■ EXERCISE
The whole listing should be retyped exactly as it appears.

■ RECORDED INFORMATION
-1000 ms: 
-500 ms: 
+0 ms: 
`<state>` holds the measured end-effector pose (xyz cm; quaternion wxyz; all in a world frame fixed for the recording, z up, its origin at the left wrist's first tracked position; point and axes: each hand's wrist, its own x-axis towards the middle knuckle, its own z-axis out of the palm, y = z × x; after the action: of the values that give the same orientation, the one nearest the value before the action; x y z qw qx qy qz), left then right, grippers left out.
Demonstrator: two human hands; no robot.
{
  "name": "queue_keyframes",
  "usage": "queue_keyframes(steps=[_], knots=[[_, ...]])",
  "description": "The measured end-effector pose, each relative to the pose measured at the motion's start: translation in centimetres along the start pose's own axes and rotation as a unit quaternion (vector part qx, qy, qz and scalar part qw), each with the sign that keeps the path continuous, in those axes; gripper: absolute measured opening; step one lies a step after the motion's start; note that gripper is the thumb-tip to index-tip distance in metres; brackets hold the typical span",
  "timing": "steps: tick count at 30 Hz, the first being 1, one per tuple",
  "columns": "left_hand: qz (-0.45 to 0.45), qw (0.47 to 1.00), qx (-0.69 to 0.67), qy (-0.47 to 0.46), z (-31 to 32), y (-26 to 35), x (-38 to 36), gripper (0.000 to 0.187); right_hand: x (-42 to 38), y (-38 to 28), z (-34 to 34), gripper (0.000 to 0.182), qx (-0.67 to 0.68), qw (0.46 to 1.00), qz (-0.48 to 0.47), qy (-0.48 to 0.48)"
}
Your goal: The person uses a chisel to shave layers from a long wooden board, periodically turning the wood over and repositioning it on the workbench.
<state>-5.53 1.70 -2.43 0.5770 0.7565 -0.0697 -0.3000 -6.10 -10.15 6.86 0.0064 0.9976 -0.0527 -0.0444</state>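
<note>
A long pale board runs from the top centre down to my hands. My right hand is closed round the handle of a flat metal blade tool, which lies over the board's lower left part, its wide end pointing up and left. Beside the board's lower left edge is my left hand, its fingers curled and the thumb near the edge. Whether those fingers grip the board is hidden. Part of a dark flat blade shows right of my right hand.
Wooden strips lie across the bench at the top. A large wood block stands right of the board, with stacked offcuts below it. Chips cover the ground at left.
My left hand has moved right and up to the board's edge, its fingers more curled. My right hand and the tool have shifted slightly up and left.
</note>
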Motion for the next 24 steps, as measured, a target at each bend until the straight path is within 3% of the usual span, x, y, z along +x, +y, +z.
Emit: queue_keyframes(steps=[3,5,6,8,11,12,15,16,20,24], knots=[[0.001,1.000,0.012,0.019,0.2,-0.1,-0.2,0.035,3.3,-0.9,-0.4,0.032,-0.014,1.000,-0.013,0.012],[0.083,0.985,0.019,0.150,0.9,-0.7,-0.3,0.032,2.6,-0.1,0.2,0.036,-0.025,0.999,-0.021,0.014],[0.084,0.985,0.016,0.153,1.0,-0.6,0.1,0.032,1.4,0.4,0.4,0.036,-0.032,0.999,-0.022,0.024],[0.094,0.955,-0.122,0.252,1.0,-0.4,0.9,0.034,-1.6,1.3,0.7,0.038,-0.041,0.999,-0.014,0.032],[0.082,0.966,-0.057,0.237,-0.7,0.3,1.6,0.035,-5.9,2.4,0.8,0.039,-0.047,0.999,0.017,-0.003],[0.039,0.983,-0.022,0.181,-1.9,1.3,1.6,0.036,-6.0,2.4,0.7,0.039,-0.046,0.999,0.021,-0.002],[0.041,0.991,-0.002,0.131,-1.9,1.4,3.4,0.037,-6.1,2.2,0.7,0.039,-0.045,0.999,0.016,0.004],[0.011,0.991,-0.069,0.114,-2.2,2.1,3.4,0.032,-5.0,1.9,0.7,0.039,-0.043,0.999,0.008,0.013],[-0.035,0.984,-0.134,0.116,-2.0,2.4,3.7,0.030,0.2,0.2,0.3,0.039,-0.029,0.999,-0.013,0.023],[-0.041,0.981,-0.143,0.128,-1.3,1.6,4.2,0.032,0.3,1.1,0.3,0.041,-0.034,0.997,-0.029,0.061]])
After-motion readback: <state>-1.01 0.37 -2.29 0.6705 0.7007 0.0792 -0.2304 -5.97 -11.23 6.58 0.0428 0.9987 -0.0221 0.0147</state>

■ FINAL ANSWER
-1000 ms: 
-500 ms: 
+0 ms: 
`<state>` holds the measured end-effector pose (xyz cm; quaternion wxyz; all in a world frame fixed for the recording, z up, its origin at the left wrist's first tracked position; point and axes: each hand's wrist, its own x-axis towards the middle knuckle, its own z-axis out of the palm, y = z × x; after the action: of the values that give the same orientation, the one nearest the value before the action; x y z qw qx qy qz), left then right, grippers left out.
Demonstrator: two human hands; no robot.
{
  "name": "queue_keyframes",
  "usage": "queue_keyframes(steps=[_], knots=[[_, ...]])",
  "description": "The measured end-effector pose, each relative to the pose measured at the motion's start: translation in centimetres along the start pose's own axes and rotation as a unit quaternion (vector part qx, qy, qz and scalar part qw), each with the sign that keeps the path continuous, in those axes; gripper: absolute measured opening; step one lies a step after the motion's start; note that gripper is the thumb-tip to index-tip distance in metres; brackets hold the typical span",
  "timing": "steps: tick count at 30 Hz, the first being 1, one per tuple",
  "columns": "left_hand: qz (-0.45 to 0.45), qw (0.47 to 1.00), qx (-0.69 to 0.67), qy (-0.47 to 0.46), z (-31 to 32), y (-26 to 35), x (-38 to 36), gripper (0.000 to 0.187); right_hand: x (-42 to 38), y (-38 to 28), z (-34 to 34), gripper (0.000 to 0.182), qx (-0.67 to 0.68), qw (0.46 to 1.00), qz (-0.48 to 0.47), qy (-0.48 to 0.48)"
}
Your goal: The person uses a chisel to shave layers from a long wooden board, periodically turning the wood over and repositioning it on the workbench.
<state>-5.53 1.70 -2.43 0.5770 0.7565 -0.0697 -0.3000 -6.10 -10.15 6.86 0.0064 0.9976 -0.0527 -0.0444</state>
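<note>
A long pale board runs from the top centre down to my hands. My right hand is closed round the handle of a flat metal blade tool, which lies over the board's lower left part, its wide end pointing up and left. Beside the board's lower left edge is my left hand, its fingers curled and the thumb near the edge. Whether those fingers grip the board is hidden. Part of a dark flat blade shows right of my right hand.
Wooden strips lie across the bench at the top. A large wood block stands right of the board, with stacked offcuts below it. Chips cover the ground at left.
My left hand has moved right and up to the board's edge, its fingers more curled. My right hand and the tool have shifted slightly up and left.
</note>
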Motion for the next 24 steps, as measured, a target at each bend until the straight path is within 3% of the usual span, x, y, z along +x, +y, +z.
Emit: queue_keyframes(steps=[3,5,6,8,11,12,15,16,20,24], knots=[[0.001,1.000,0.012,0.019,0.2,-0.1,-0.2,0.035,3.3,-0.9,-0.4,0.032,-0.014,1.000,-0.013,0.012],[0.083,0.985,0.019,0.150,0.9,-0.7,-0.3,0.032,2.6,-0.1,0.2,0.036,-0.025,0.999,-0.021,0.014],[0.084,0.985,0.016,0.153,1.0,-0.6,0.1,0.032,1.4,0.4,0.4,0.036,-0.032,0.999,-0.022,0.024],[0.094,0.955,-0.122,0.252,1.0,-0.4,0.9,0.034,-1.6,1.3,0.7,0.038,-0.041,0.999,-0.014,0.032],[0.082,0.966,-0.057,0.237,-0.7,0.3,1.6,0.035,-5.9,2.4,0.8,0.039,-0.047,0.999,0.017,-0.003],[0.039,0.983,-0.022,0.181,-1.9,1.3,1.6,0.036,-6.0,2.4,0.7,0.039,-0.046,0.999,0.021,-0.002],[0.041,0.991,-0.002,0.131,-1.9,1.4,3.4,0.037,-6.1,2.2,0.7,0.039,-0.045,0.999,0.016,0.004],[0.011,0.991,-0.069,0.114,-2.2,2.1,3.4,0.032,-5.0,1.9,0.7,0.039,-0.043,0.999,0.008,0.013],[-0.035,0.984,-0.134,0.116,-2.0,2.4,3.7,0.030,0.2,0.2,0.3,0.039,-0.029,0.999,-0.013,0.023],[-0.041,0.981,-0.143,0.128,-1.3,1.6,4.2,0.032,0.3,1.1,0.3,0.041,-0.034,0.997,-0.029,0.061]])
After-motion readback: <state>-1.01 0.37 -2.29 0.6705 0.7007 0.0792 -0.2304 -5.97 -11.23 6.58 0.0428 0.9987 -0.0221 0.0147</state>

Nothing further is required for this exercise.